**What this task involves:** The whole listing, from first line to last: copy it exactly.

**Information supplied:**
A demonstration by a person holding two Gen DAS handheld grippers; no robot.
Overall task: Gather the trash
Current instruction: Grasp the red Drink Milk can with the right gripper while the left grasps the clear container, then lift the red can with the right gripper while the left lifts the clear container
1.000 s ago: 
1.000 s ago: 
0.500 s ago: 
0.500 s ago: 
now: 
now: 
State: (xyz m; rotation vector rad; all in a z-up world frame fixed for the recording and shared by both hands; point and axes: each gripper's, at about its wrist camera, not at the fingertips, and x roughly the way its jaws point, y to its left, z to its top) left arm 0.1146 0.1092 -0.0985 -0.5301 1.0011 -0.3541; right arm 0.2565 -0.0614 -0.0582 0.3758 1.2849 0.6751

**Output:**
A demonstration by a person holding two Gen DAS handheld grippers; no robot.
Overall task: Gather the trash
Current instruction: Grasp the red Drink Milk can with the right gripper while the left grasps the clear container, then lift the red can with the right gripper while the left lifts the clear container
1.000 s ago: 
1.000 s ago: 
0.500 s ago: 
0.500 s ago: 
now: 
now: 
State: (xyz m; rotation vector rad; all in a z-up world frame fixed for the recording and shared by both hands; point and axes: each gripper's, at about its wrist camera, not at the fingertips, and x roughly the way its jaws point, y to its left, z to its top) left arm 0.1146 0.1092 -0.0985 -0.5301 1.0011 -0.3541; right arm 0.2565 -0.0614 -0.0582 0.3758 1.2849 0.6751

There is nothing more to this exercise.